# looking for cats or kitten needs home



## aries (Apr 20, 2013)

hello... i'm 22yrs man looking for a cat or kitten for free adopt, sharing home and happiness... i will take care of them as my own family...:crying:

if any of you can entrust me, i will take care and share anything about them to you whenever you want...:smile5:

please contact me at "[email protected]"

thank you very much:smilewinkgrin::smilewinkgrin::smilewinkgrin:


----------



## catcoonz (Aug 4, 2012)

Hi, it may help if you can put what area you are looking in.


----------



## merlin12 (Jun 24, 2011)

Also, free, free there is nothing in life. Atleast a small rescue fee would be required.


----------



## lisa0307 (Aug 25, 2009)

http://www.petforums.co.uk/cat-rescue-adoption/303244-unfortunate-rehoming.html


----------



## merlin12 (Jun 24, 2011)

CC an an honorary member of your rescue I had to say the fee part.


----------



## catcoonz (Aug 4, 2012)

Thankyou, even my rescue has an adoption fee, this is to ensure the right home is found for the rescue cats, sadly i use the policy where if you cant afford an adoption fee, you cant afford the cat, thats without the dog baiting issues i have concerns about when cats are free.


----------



## Treaclesmum (Sep 26, 2011)

catcoonz said:


> Thankyou, even my rescue has an adoption fee, this is to ensure the right home is found for the rescue cats, sadly i use the policy where if you cant afford an adoption fee, you cant afford the cat, thats without the dog baiting issues i have concerns about when cats are free.

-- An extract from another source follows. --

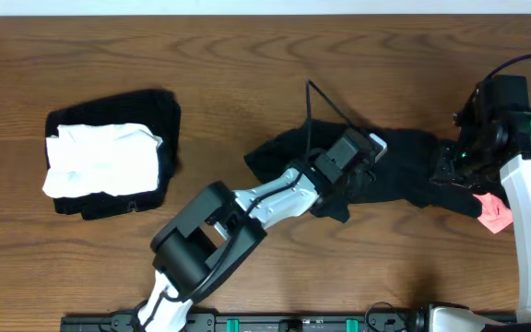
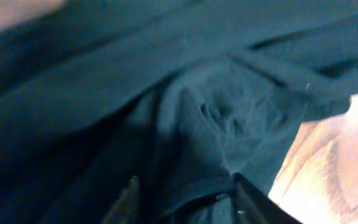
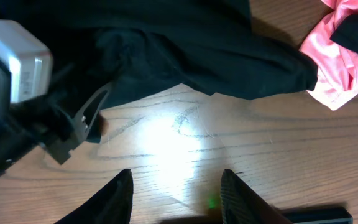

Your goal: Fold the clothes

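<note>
Black T-shirt (image 1: 411, 159) mostly beneath left gripper (image 2: 185, 204), folds indistinct.

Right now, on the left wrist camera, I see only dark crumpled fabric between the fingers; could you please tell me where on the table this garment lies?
Observer: The crumpled black garment lies right of centre on the brown wooden table, with your left gripper down on its middle.
Operator: Thank you. Where is the other arm?
Observer: The right gripper is open over bare wood beside that garment's right-hand edge, holding nothing.
Operator: Is anything folded already?
Observer: Yes, a folded black pile sits at the far left of the table, with a white garment lying on top.
</note>
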`<action>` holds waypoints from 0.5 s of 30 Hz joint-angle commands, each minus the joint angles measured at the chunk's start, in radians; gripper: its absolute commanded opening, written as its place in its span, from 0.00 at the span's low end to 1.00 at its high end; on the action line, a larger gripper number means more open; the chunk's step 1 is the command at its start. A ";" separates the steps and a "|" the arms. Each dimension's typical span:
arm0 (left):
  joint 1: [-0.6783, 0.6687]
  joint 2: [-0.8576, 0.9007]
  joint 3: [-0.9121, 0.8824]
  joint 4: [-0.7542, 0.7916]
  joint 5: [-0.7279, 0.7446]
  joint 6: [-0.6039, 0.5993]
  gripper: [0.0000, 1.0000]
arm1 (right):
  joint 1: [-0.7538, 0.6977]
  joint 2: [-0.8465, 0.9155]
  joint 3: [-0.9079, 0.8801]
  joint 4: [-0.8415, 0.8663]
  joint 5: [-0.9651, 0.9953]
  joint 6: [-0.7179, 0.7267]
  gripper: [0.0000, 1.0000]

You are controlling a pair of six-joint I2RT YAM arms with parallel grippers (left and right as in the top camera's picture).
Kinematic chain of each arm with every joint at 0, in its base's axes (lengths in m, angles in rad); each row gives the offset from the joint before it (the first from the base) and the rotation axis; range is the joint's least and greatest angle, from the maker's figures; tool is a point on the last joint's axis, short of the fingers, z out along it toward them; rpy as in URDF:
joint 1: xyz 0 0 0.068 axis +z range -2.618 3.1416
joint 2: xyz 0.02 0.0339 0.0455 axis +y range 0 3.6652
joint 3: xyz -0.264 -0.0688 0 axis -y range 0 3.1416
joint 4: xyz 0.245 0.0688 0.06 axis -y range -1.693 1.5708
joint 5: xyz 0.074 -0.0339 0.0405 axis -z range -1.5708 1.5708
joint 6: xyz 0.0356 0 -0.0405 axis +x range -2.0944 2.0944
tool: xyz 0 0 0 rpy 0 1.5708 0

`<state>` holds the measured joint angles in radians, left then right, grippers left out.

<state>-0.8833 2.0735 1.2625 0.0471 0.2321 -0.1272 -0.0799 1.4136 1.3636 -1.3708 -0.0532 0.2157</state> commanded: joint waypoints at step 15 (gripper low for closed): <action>0.006 -0.223 0.067 -0.342 -0.065 0.056 0.06 | 0.017 -0.015 -0.103 0.134 -0.009 0.010 0.49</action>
<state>-0.8845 1.9583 1.2930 -0.2665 0.2176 -0.0944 -0.0753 1.4105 1.3201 -1.2713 -0.0544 0.2161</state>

Good point - there is a post on Facebook about a young man who is going around rescue centers looking for dogs for baiting, I would be wary as he may be looking for cats too! :nonod:


----------



## jaycee05 (Sep 24, 2012)

Also on my facebook someone in a van pretending to be from the RSPCA asking to but peoples animals, but nothing to do with RSPCA
I dont why people expect kittens free ,dont they realise what is spent on even moggy kittens, food,litter, and worming at least, probably flea treatment too


----------



## danniandnala (Aug 31, 2012)

It's strange another member that's not been back to see the answers xx


----------



## welshjet (Mar 31, 2011)

Treaclesmum said:


> Good point - there is a post on Facebook about a young man who is going around rescue centers looking for dogs for baiting, I would be wary as he may be looking for cats too! :nonod:


TM - this appeared on mine as well  couldn't share quick enough

I hate people asking for free cats, it dont bear thinking about


----------